What you will do
Reproduce the data that follows character for character, but omit its pictures.

Available data
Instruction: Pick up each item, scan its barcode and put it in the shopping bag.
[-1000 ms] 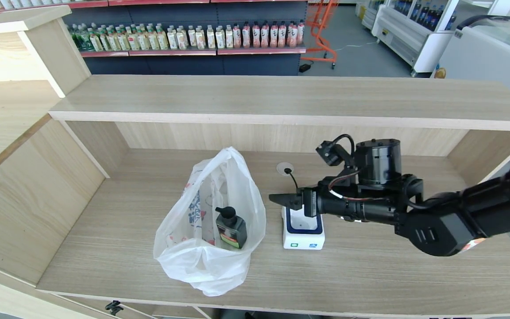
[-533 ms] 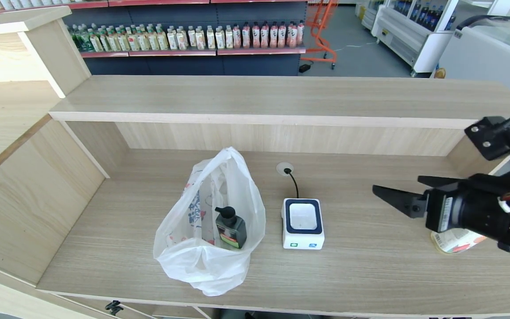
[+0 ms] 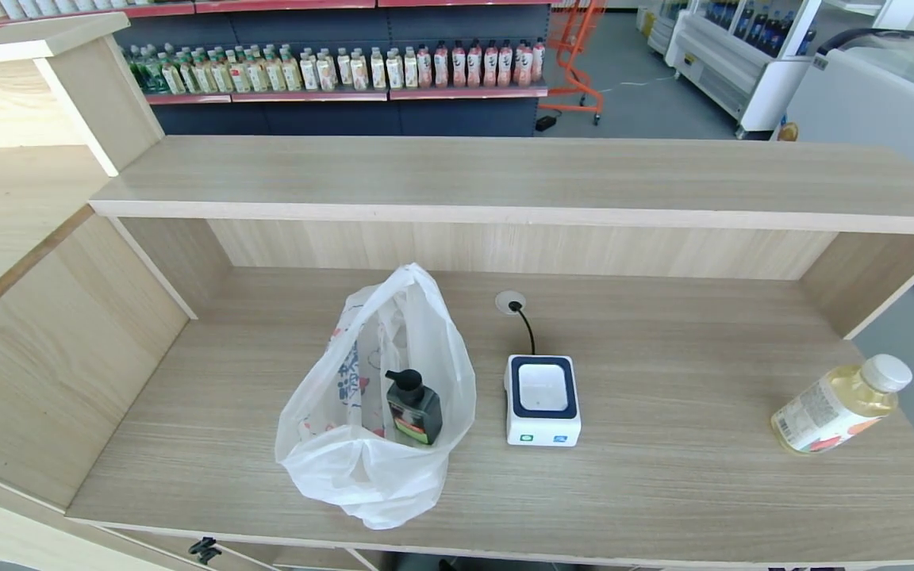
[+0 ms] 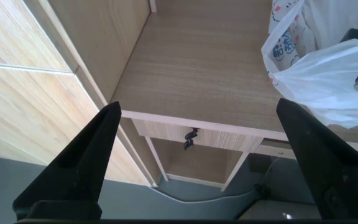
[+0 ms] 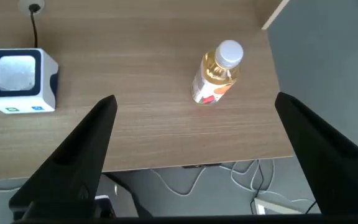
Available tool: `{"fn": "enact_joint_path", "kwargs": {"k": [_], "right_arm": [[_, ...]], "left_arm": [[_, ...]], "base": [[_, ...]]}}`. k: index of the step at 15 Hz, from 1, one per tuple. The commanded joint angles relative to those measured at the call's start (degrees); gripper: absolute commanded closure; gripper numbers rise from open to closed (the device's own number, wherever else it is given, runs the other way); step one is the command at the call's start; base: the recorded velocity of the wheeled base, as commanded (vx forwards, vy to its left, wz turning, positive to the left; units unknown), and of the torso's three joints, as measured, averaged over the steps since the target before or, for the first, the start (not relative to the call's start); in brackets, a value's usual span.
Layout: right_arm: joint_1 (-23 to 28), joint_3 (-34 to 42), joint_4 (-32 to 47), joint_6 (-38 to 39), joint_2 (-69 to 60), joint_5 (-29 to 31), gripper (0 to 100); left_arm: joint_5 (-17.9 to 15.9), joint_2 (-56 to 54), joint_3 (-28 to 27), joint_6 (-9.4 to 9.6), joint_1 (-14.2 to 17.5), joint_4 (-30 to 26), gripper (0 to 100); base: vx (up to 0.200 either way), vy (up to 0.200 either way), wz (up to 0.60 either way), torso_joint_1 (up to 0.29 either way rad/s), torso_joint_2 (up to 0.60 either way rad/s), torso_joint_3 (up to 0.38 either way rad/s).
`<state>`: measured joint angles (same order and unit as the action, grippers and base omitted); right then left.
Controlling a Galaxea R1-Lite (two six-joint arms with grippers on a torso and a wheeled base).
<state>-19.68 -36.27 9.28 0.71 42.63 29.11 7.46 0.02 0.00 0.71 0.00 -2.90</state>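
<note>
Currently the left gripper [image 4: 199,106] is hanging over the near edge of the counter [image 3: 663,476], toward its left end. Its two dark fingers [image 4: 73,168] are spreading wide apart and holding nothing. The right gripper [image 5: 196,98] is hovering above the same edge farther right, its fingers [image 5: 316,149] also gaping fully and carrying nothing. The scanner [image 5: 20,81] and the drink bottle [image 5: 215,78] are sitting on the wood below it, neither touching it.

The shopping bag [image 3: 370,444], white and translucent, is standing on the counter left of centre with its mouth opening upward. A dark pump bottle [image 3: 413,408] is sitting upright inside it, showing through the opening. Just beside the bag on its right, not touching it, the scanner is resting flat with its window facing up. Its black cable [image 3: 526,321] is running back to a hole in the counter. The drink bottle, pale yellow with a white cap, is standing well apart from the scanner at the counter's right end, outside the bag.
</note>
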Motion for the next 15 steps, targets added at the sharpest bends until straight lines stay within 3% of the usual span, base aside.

Task response
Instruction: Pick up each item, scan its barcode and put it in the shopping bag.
[-1000 ms] 
[-533 ms] 
[+0 ms] 
[+0 ms] 
[+0 ms] 
Available tool: `{"fn": "enact_joint_path", "kwargs": {"k": [_], "right_arm": [[_, ...]], "left_arm": [[_, ...]], "base": [[_, ...]]}}`. k: index of the step at 15 Hz, from 1, one per tuple. The commanded joint angles relative to those measured at the call's start (degrees); gripper: absolute commanded closure; gripper numbers rise from open to closed (the device's own number, wherever else it is given, runs the other way); step one is the command at the call's start; base: the recorded velocity of the wheeled base, as commanded (vx forwards, vy to its left, wz turning, positive to the left; units unknown), and of the torso's three joints, as measured, averaged over the steps since the target before or, for the first, the start (not relative to the call's start); in brackets, a value's usual span.
Layout: right_arm: joint_1 (-23 to 28), joint_3 (-34 to 42), joint_4 (-32 to 47), joint_6 (-38 to 39), joint_2 (-69 to 60), joint_5 (-29 to 31), gripper (0 to 100); left_arm: joint_5 (-17.9 to 15.9), joint_2 (-56 to 54), joint_3 (-28 to 27), joint_6 (-9.4 to 9.6), joint_1 (-14.2 to 17.5), joint_4 (-30 to 26), gripper (0 to 100); base: vx (up to 0.200 either way), vy (up to 0.200 either way), wz (up to 0.60 either way), torso_joint_1 (up to 0.29 either way rad/s), torso_joint_2 (up to 0.60 either way rad/s), torso_joint_3 (up to 0.38 either way rad/s).
`<state>`: measured joint angles (same order and unit as the action, grippers and base omitted); right then left.
Controlling a Galaxea R1-Lite (two six-joint arms with grippers on a torso and a wheeled base).
<state>-19.68 -36.27 9.28 0.71 42.63 29.11 7.46 0.02 0.00 0.71 0.00 -2.90</state>
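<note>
Currently the left gripper [image 4: 199,106] is hanging over the near edge of the counter [image 3: 663,476], toward its left end. Its two dark fingers [image 4: 73,168] are spreading wide apart and holding nothing. The right gripper [image 5: 196,98] is hovering above the same edge farther right, its fingers [image 5: 316,149] also gaping fully and carrying nothing. The scanner [image 5: 20,81] and the drink bottle [image 5: 215,78] are sitting on the wood below it, neither touching it.

The shopping bag [image 3: 370,444], white and translucent, is standing on the counter left of centre with its mouth opening upward. A dark pump bottle [image 3: 413,408] is sitting upright inside it, showing through the opening. Just beside the bag on its right, not touching it, the scanner is resting flat with its window facing up. Its black cable [image 3: 526,321] is running back to a hole in the counter. The drink bottle, pale yellow with a white cap, is standing well apart from the scanner at the counter's right end, outside the bag.
</note>
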Motion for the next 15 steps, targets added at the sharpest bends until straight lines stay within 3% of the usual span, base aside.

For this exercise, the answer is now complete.